Fußball: Kreisliga A Metelens Spielertrainer Bertino Nacar bläst zur Attacke

Maximilian Prantler (r.) ist ein ganz wichtiger Spieler für die Matellia. Mit seiner Schnelligkeit sorgt er über die Außenbahn stes für viel Gefahr.

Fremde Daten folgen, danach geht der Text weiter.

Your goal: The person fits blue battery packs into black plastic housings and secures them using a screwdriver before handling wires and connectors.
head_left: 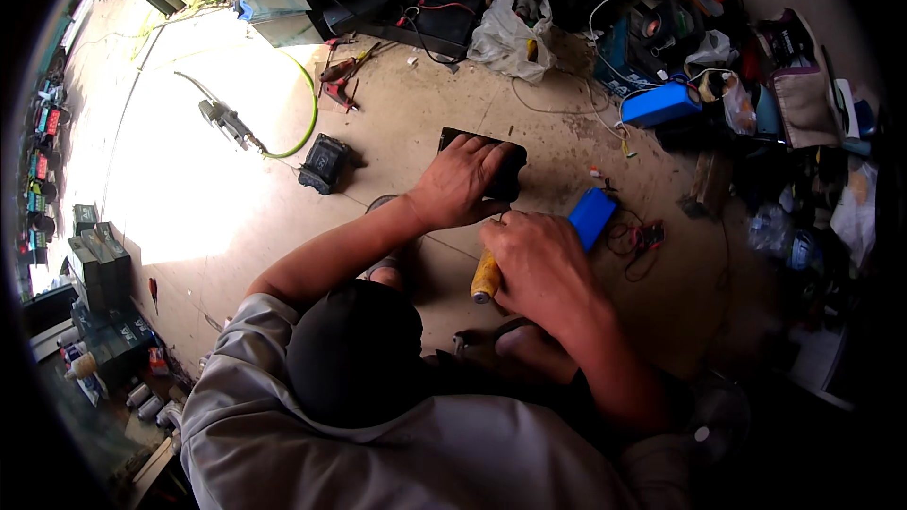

Maximilian Prantler (r.) ist ein ganz wichtiger Spieler für die Matellia. Mit seiner Schnelligkeit sorgt er über die Außenbahn stets für viel Gefahr. Foto: Angelika Hoof

Metelen - 

In Metelen hat keiner Lust, die Feiertage auf einem Abstiegsplatz zu verbringen. Deshalb muss die Matellia am Sonntag dringend mal wieder dreifach punkten. Und das gegen eine Mannschaft, die selbst einige Dinge geraderücken muss.

Von Marc Brenzel

Die Duelle mit den Topteams der Klasse haben die Metelener gerade hinter sich gebracht. Jetzt kommen die Partien, in denen die Matellia eher punkten könnte. Und deshalb bläst Spielertrainer Bertino Nacar auch zur Attacke. „Gegen Neuenkirchen und Hauenhorst haben wir super gekämpft, aber weil da dann eben doch nichts Zählbares bei rausgesprungen ist, brauchen wir uns dafür nicht auf die Schultern klopfen zu lassen“, so der Coach. „Wir müssen dringend wieder Zähler holen. Aus den vier Partien bis Weihnachten sollten es wenigstens sechs sein.“

Am Sonntag ist der 1. FC Nordwalde in der Vechtegemeinde zu Besuch. „Wir sollten uns auf unsere Stärken besinnen. Dabei denke ich auch an unser Umschaltspiel“, so der Coach. Mit Maximilian Prantler und David Wähning hat er dafür zwei Leute, die nach Ballgewinnen Tempo auf den Flügeln machen können. Da mit Christopher Viefhues wieder ein etatmäßiger und treffsicherer Angreifer zur Verfügung steht, zieht sich Nacar selbst aus der Spitze zurück: „Wahrscheinlich stelle ich mich auf die Zehnerposition. Dort kann ich besser auf das Spielgeschehen einwirken und den Jungs definitiv mehr helfen.“

Der 1. FC Nordwalde verlor zuletzt etwas überraschend sein Heimspiel gegen den Skiclub Rheine. Für Trainer Bernd Hahn kam das allerdings nicht so ganz unerwartet: „Gegen die Mannschaften von unten ist es für uns immer schwer. Gerade, wenn wir wie letzte Woche die Anfangsphase verschlafen. Deshalb müssen wir diesmal von der ersten Minute an hellwach sein.“

Verteidiger Tobias Jo­st­arndt ist nach einer Trainingsverletzung am Dienstag (Bänder) kein Thema, ihn dürfte Simon Markfort ersetzen. Dass auch Julian Godt wieder mitmischen kann, sollte für Stabilität im zentralen Mittelfeld sorgen. „Wichtig ist, dass wir dagegenhalten. Gerade in Metelen ist es immer schwierig, da muss gekämpft werden“, legt Hahn seiner Elf nahe, die Ärmel aufzukrempeln.